Le risque ne paie plus. Toutes les banques l’ont intégré et ont agi en conséquence, plus ou moins vite. « Depuis le grand choc de l’été 2011 et la crise des souverains, les banques françaises – dont la valeur de marché était tombée à 60 % de leur valeur comptable – ont entrepris d’importants travaux d’adaptation de leurs bilans avec une augmentation de leurs fonds propres, l’arrêt d’activités, l’accent mis sur les dépôts et un grand nettoyage des 'goodwills' historiques », rappelle Fabrice Asvazadourian, chez Roland Berger. BNP Paribas a commencé à réduire ses risques pondérés (RWA) dès 2008, s’adaptant depuis aux exigences du Comité de Bâle. Il est aussi parvenu à un ratio common equity tier one (CET 1) de 11,7 % sur une base des risques pondérés Bâle 2,5 (directive CRD 3) de 560 milliards d’euros fin 2013 (552 milliards un an avant).

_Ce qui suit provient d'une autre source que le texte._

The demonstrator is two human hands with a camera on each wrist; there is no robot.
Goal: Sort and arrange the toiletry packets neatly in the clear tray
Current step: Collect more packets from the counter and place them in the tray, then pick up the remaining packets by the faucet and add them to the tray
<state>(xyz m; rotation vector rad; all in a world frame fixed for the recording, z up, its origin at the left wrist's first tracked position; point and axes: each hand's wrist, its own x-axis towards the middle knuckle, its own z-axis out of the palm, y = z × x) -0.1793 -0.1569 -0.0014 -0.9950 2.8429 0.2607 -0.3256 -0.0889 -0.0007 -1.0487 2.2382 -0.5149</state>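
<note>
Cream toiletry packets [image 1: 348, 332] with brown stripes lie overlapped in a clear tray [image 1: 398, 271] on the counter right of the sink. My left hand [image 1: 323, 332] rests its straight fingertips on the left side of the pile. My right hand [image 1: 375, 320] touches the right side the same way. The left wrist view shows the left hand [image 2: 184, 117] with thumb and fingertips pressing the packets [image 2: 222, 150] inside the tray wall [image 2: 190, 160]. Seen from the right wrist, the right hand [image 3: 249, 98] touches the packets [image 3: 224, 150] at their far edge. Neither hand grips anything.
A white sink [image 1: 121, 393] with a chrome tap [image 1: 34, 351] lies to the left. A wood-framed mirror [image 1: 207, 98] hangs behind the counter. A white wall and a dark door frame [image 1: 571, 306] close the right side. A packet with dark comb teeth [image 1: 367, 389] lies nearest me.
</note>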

Les analystes de Natixis soulignent que « 25 % [de la génération de capital entre 2013 et 2016, NDLR] seront alloués à la croissance des RWA (taux moyen annuel de 3 %) » et estiment que « l’excès de capital devrait atteindre 9 milliards d’euros en 2016 ». Si Thierry Grunspan, directeur chez Standard & Poor’s juge que « la restructuration est achevée » chez BNP Paribas, il est plus réservé sur la solvabilité à terme : « Nous communiquerons nos conclusions à l’issue de notre revue annuelle ».